• _Task prompt_: The data should be printed in full, character for character.

• _Given material_:

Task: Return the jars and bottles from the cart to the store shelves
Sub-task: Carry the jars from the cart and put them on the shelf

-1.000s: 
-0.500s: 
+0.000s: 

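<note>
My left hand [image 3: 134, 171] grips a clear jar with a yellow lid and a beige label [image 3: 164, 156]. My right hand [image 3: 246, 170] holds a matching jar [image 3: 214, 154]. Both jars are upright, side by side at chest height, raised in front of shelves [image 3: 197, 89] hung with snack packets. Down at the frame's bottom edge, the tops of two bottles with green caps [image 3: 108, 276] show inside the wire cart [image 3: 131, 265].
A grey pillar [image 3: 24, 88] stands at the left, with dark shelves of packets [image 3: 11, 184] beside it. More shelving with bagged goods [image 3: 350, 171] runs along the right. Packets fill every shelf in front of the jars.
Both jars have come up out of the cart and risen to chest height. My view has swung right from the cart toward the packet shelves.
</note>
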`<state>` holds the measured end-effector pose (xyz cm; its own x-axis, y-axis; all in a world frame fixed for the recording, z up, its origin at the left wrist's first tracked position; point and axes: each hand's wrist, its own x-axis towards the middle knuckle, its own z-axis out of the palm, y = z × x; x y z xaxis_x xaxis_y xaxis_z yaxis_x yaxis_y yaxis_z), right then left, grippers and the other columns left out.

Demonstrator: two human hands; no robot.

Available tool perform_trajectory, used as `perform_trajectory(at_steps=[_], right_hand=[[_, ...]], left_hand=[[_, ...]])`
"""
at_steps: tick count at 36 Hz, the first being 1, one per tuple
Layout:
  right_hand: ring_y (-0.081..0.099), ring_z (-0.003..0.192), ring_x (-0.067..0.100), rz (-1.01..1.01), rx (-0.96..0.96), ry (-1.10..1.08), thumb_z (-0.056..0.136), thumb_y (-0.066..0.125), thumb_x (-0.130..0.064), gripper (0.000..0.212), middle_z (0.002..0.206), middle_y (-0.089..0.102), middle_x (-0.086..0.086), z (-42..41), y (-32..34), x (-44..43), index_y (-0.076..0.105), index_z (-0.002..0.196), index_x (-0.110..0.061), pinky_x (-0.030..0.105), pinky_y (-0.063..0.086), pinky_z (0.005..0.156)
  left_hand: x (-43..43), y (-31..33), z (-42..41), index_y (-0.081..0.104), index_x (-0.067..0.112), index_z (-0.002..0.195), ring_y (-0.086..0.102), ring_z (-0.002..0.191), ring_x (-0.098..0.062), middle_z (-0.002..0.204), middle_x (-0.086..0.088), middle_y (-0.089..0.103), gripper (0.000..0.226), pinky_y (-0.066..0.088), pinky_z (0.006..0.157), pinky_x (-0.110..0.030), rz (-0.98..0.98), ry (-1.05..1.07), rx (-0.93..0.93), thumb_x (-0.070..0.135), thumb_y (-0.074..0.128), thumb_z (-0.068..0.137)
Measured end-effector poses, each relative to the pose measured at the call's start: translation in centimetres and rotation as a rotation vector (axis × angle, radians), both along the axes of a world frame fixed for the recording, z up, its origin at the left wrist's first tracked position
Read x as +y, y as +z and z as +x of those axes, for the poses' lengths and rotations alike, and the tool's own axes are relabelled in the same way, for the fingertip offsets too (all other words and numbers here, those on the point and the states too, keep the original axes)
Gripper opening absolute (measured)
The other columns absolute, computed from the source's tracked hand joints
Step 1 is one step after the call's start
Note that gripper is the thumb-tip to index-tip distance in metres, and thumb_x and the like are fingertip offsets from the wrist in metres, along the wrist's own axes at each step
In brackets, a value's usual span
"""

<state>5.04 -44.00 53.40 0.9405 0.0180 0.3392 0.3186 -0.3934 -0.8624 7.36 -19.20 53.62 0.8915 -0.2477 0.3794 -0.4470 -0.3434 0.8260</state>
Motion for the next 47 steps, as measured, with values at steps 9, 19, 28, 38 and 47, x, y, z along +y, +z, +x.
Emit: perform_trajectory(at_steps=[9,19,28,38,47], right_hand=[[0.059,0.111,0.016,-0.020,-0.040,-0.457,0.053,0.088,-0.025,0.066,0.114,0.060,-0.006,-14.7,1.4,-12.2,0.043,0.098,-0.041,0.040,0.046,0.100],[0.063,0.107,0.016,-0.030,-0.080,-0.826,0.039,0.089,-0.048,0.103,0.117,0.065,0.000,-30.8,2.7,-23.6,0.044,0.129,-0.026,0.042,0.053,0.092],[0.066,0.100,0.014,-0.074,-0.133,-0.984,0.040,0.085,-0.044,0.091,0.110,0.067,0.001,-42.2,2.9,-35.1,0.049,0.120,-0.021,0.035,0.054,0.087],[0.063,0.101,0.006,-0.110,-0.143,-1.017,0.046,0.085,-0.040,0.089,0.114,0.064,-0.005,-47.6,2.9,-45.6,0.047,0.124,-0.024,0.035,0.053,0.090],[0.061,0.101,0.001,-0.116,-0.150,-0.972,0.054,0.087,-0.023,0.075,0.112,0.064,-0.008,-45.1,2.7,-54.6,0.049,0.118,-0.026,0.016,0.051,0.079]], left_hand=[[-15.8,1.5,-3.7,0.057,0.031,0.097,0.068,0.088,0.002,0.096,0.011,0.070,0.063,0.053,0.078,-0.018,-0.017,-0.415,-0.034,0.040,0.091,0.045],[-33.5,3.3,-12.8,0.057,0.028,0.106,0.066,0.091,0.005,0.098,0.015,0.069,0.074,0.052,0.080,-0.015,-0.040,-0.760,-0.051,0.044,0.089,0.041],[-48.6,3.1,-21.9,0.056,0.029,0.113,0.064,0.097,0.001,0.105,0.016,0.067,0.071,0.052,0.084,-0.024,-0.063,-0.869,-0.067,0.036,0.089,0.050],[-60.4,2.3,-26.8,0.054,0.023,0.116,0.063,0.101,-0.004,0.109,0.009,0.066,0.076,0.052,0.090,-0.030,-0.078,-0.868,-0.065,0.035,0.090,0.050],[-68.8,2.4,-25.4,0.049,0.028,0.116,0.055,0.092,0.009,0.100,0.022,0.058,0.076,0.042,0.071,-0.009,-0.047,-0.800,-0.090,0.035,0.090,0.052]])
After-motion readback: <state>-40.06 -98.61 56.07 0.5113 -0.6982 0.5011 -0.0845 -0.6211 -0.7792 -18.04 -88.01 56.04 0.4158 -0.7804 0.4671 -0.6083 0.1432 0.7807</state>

• _Response_:
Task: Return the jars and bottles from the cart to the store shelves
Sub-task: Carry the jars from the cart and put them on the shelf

-1.000s: 
-0.500s: 
+0.000s: 

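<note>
My left hand [image 3: 134, 171] grips a clear jar with a yellow lid and a beige label [image 3: 164, 156]. My right hand [image 3: 246, 170] holds a matching jar [image 3: 214, 154]. Both jars are upright, side by side at chest height, raised in front of shelves [image 3: 197, 89] hung with snack packets. Down at the frame's bottom edge, the tops of two bottles with green caps [image 3: 108, 276] show inside the wire cart [image 3: 131, 265].
A grey pillar [image 3: 24, 88] stands at the left, with dark shelves of packets [image 3: 11, 184] beside it. More shelving with bagged goods [image 3: 350, 171] runs along the right. Packets fill every shelf in front of the jars.
Both jars have come up out of the cart and risen to chest height. My view has swung right from the cart toward the packet shelves.
</note>
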`<state>` holds the measured end-effector pose (xyz cm; its own x-axis, y-axis; all in a world frame fixed for the recording, z up, its origin at the left wrist's first tracked position; point and axes: each hand's wrist, its own x-axis towards the middle knuckle, its own z-axis out of the palm, y = z × x; x y z xaxis_x xaxis_y xaxis_z yaxis_x yaxis_y yaxis_z), right then left, grippers and the other columns left out.

Demonstrator: two human hands; no robot.

Available tool perform_trajectory, used as `perform_trajectory(at_steps=[_], right_hand=[[_, ...]], left_hand=[[_, ...]])`
"""
at_steps: tick count at 36 Hz, the first being 1, one per tuple
Layout:
  right_hand: ring_y (-0.081..0.099), ring_z (-0.003..0.192), ring_x (-0.067..0.100), rz (-1.01..1.01), rx (-0.96..0.96), ry (-1.10..1.08), thumb_z (-0.056..0.136), thumb_y (-0.066..0.125), thumb_x (-0.130..0.064), gripper (0.000..0.212), middle_z (0.002..0.206), middle_y (-0.089..0.102), middle_x (-0.086..0.086), z (-42..41), y (-32..34), x (-44..43), index_y (-0.076..0.105), index_z (-0.002..0.196), index_x (-0.110..0.061), pinky_x (-0.030..0.105), pinky_y (-0.063..0.086), pinky_z (0.005..0.156)
  left_hand: x (-43..43), y (-31..33), z (-42..41), index_y (-0.081..0.104), index_x (-0.067..0.112), index_z (-0.002..0.195), ring_y (-0.086..0.102), ring_z (-0.002..0.191), ring_x (-0.098..0.062), middle_z (-0.002..0.204), middle_x (-0.086..0.088), middle_y (-0.089..0.103), gripper (0.000..0.226), pinky_y (-0.066..0.088), pinky_z (0.006..0.157), pinky_x (-0.110..0.030), rz (-0.98..0.98), ry (-1.05..1.07), rx (-0.93..0.93), thumb_x (-0.070..0.135), thumb_y (-0.074..0.128), thumb_z (-0.068..0.137)
Measured end-effector poses, each relative to the pose measured at the call's start: translation in centimetres and rotation as a rotation vector (axis × angle, radians), both along the axes of a world frame fixed for the recording, z up, its origin at the left wrist's first tracked position
Read x as +y, y as +z and z as +x of those axes, for the poses' lengths and rotations alike, and the tool's own axes are relabelled in the same way, for the fingertip offsets too (all other words and numbers here, those on the point and the states too, keep the original axes)
Gripper opening absolute (measured)
The other columns absolute, computed from the source's tracked hand joints
Step 1 is one step after the call's start
Note that gripper is the thumb-tip to index-tip distance in metres, and thumb_x and the like are fingertip offsets from the wrist in metres, along the wrist's own axes at each step
In brackets, a value's usual span
"""

<state>5.04 -44.00 53.40 0.9405 0.0180 0.3392 0.3186 -0.3934 -0.8624 7.36 -19.20 53.62 0.8915 -0.2477 0.3794 -0.4470 -0.3434 0.8260</state>
Motion for the next 47 steps, as measured, with values at steps 9, 19, 28, 38 and 47, x, y, z along +y, +z, +x.
Emit: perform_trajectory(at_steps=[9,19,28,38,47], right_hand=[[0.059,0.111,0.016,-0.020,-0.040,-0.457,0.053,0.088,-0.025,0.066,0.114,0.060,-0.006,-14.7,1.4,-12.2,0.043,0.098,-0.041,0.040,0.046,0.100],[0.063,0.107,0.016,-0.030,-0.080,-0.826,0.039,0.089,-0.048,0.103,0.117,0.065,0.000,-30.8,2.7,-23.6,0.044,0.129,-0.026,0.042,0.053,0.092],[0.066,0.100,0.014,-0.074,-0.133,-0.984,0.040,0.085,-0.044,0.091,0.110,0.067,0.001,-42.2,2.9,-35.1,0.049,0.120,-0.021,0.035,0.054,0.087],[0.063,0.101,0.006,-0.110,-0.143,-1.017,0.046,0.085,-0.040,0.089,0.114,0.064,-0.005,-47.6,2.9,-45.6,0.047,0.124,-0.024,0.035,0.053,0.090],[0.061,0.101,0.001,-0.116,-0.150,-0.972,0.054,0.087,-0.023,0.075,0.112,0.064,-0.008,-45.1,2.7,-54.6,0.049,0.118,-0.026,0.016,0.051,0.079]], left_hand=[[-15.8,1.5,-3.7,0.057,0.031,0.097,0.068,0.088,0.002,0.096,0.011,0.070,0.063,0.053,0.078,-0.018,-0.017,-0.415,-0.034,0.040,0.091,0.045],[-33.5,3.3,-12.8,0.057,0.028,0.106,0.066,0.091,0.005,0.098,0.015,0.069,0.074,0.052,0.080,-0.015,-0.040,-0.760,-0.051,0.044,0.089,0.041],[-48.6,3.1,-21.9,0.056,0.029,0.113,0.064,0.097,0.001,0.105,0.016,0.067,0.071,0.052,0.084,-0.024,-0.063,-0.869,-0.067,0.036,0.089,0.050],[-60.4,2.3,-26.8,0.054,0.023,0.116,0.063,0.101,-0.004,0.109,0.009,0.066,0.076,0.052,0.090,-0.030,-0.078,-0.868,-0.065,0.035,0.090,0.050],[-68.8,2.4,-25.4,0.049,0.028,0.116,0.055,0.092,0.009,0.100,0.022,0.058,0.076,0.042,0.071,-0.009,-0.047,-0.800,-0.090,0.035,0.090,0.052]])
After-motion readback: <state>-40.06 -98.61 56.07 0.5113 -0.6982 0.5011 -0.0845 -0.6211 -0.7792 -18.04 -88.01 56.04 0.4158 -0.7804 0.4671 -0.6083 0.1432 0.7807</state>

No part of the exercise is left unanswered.